MOSCOW (Reuters) – The Kremlin said on Friday it was worried by a record surge in COVID-19 cases in Russia but that the situation was under control.
Russia reported a record high of 15,150 new coronavirus cases in the previous 24 hours, including 5,049 in the capital Moscow.
Nearly all of Moscow’s pre-trial detention facilities have stopped taking in new suspects as a precaution, the TASS news agency cited a prison monitor group as saying.
“The Kremlin is indeed worried by these statistics. We see the epidemic is spreading substantially,” Kremlin spokesman Dmitry Peskov told reporters. “The situation is currently under control despite this sad trend.”
Sergei Sobyanin, the mayor of Moscow, the worst-affected area, has said this week could prove decisive in trying to curb the spread of the virus.
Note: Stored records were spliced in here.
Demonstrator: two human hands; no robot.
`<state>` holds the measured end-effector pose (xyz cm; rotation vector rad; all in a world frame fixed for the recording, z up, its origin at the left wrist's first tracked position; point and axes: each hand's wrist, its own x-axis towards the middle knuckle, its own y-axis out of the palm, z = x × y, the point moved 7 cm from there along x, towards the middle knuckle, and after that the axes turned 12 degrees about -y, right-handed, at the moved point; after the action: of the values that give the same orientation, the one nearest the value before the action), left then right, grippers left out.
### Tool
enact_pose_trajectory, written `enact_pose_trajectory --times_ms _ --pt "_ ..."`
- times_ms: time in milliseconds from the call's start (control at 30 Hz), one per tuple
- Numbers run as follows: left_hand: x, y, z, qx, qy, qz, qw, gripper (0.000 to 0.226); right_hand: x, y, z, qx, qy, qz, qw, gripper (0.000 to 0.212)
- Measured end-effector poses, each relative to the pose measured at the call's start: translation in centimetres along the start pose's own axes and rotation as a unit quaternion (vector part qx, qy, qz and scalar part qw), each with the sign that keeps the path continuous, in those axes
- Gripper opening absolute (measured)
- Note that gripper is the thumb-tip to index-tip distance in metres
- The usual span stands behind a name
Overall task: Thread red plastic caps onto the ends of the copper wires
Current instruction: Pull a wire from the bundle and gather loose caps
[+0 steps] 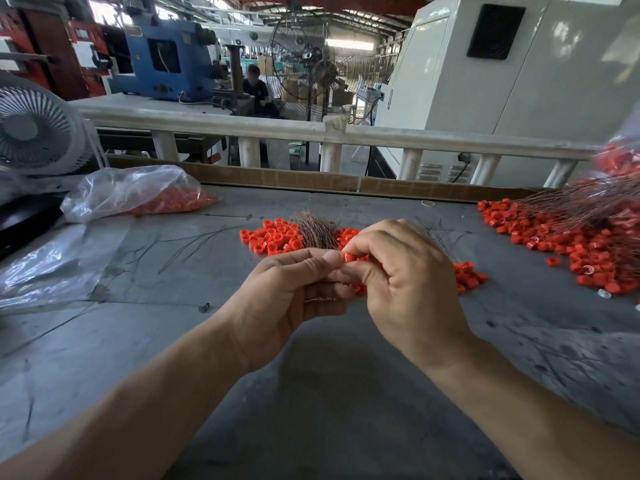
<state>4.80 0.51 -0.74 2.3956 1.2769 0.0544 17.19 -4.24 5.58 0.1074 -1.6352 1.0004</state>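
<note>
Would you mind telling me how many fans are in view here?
2: a white fan at the far left beside the table, and a large dark pedestal fan standing in the workshop background. Others may be hidden behind machinery.

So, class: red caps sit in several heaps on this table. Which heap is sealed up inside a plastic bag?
The heap at the table's far left, inside the clear plastic bag. The middle heap and the right-hand heap lie loose on the table.
</note>
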Motion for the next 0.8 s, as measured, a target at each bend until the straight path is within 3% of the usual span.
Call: enact_pose_trajectory --times_ms 267,533,800 --pt "-0.3 -0.2 -0.3 0.005 0.017 -0.007 1.0 0.024 0.4 0.1 0.3 -0.002 -0.039 0.022 0.999 0.005" --pt "-0.5 -0.2 -1.2 0.052 0.082 -0.051 0.994 0.031 0.2 -0.3 0.5 -0.019 -0.017 0.04 0.999 0.01" --pt "-0.5 -0.5 -1.2 0.023 0.077 -0.057 0.995 0.032 0.0 0.1 0.3 0.02 -0.013 0.045 0.999 0.02"
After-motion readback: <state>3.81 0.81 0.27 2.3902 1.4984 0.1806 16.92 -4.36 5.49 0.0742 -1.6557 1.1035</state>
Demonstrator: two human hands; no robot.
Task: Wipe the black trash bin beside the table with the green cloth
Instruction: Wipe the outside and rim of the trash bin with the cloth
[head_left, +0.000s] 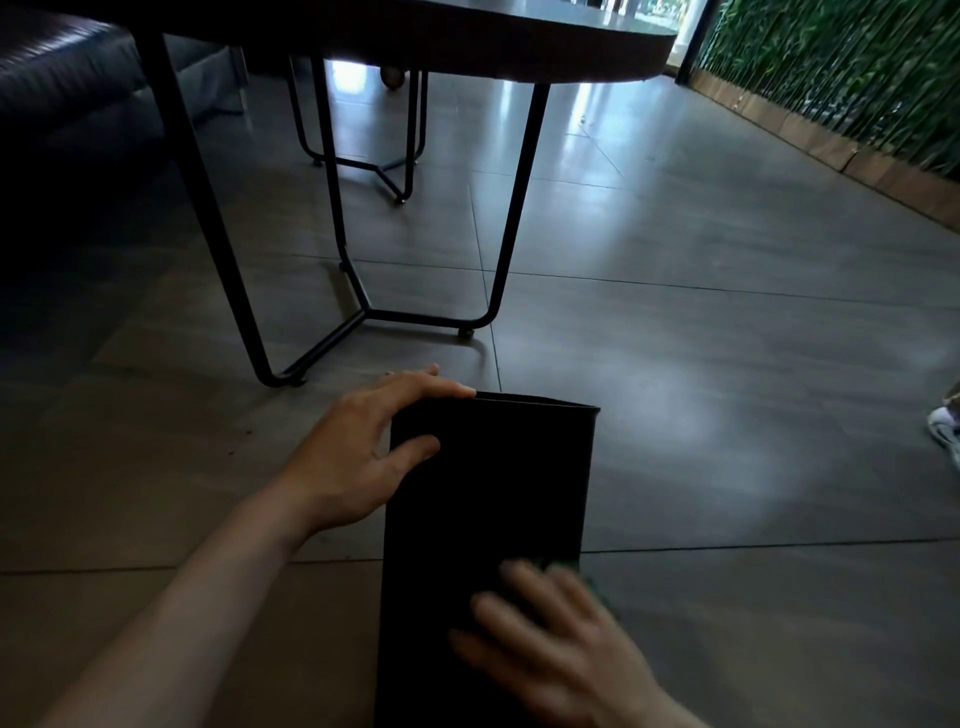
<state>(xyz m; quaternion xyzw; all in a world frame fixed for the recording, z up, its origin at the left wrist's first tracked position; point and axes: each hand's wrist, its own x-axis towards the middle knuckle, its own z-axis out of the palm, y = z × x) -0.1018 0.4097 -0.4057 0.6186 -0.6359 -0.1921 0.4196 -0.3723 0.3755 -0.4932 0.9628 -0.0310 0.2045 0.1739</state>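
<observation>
The black trash bin (488, 499) lies tipped toward me on the floor, its open rim at the far end. My left hand (358, 447) grips the bin's far left corner, fingers over the rim and thumb on the upper face. My right hand (545, 639), blurred, presses flat on the near part of the bin's upper face. Only a small dark green edge of the green cloth (589, 579) shows under its fingers, at the bin's right edge.
A dark round table (467, 47) on thin black metal legs (498, 249) stands just beyond the bin. A dark sofa (67, 93) is at the far left. A green plant wall (841, 67) lines the right. Someone's white shoe (945, 436) shows at the right edge.
</observation>
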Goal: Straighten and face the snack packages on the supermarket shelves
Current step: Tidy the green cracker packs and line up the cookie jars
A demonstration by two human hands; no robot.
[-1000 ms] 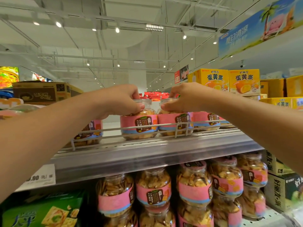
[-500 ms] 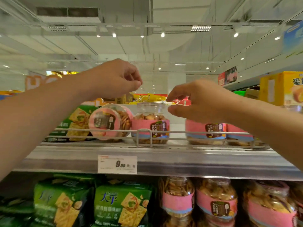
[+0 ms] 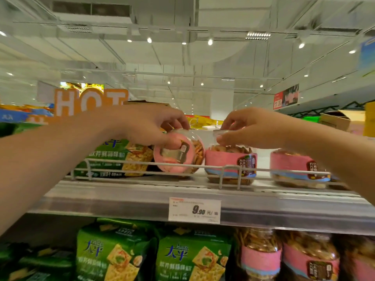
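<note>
Left hand: the left hand (image 3: 148,126) is reached up over the top shelf, its fingers curled around the upper edge of the tipped clear plastic snack jar with a pink label (image 3: 178,152), with the thumb pressed on the jar's pink face.

Tipped jar: it is laid on its side behind the white wire shelf rail (image 3: 182,166), its round pink end turned toward the camera; it is set between the green cracker bag (image 3: 121,157) and the upright jar, and appears to touch the latter, though motion blur leaves this uncertain.

Right hand: the right hand (image 3: 251,128) is held over the upright clear snack jar with a pink and blue band (image 3: 231,162); its clear lid is pinched between the thumb and the bent fingers.

Upright jar: it is stood on the top shelf just behind the rail, label facing forward.

Neighbouring jar: a second pink-banded clear jar (image 3: 294,169) is stood to the right, apart from the held one and partly covered by the right forearm.

Shelf edge: a white price tag reading 9.90 (image 3: 194,209) is fixed to the grey metal shelf front (image 3: 101,201).

Lower shelf: green cracker packs (image 3: 115,254) are seen at the left, and more pink-labelled jars (image 3: 261,254) at the right.
</note>
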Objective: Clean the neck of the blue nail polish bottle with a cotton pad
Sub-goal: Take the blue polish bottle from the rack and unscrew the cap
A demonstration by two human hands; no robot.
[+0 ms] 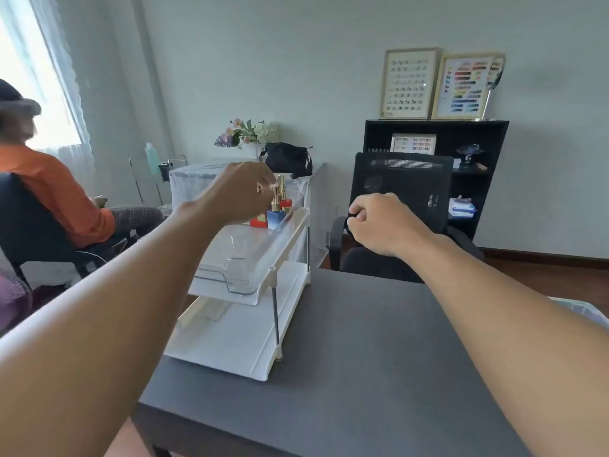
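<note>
Blue nail polish bottle (276, 218): square body, gold cap, standing upright at the far end of the clear top tray (245, 258) of a white 2-tier organiser (250, 331) on the dark grey table (362, 374). Neck hidden under the cap.

Red nail polish bottles (258, 222): at least 2, just beside the blue one; partly hidden behind the left hand, exact count unclear.

Left hand (240, 194): reaching over the tray, fingertips (272, 184) pinched at a gold cap top; which bottle's cap cannot be told.

Right hand (379, 222): clenched in the air right of the organiser, a dark item showing at the fingers, too small to identify.

Cotton pad: not discernible.

Seated person in orange sleeve (59, 192): cut off at the left edge.

Black office chair (400, 206): behind the table.
</note>
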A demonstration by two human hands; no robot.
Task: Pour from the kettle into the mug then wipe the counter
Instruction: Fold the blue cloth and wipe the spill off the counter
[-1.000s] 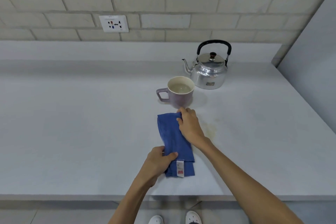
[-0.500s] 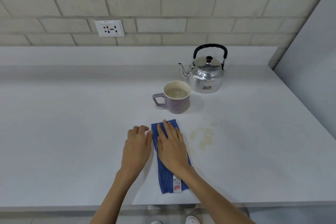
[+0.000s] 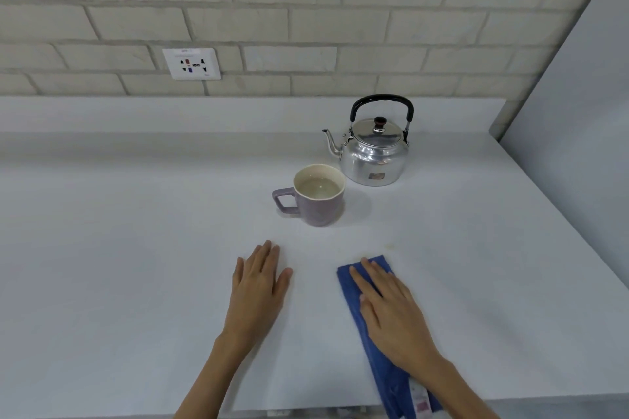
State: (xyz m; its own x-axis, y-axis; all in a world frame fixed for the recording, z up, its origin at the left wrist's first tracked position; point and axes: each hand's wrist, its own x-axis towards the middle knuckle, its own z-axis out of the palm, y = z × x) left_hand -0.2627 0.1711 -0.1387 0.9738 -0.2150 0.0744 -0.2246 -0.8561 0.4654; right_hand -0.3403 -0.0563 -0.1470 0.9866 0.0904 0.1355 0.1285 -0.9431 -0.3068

On Friday, he said about 1,200 people were being admitted to hospital each day in the capital, an increase from a daily rate of 1,000 last week, and that he hoped authorities would prevent that number from going over 1,500.
“After 1,500 the situation will be harder. We will also manage with that. But it will be a different order of magnitude,” he was quoted by TASS as saying.
On Thursday, the city of nearly 13 million people said it would introduce a QR-code system for staff and customers at nightclubs and bars that are open between midnight and 6 a.m.
Moscow has ordered businesses to have at least 30% of staff working remotely and introduced online learning for secondary school students.
Russia, which has a population of around 145 million, has reported 1,369,313 cases since the pandemic began. It reported 232 COVID-related deaths in the last 24 hours, bringing the official death toll to 23,723.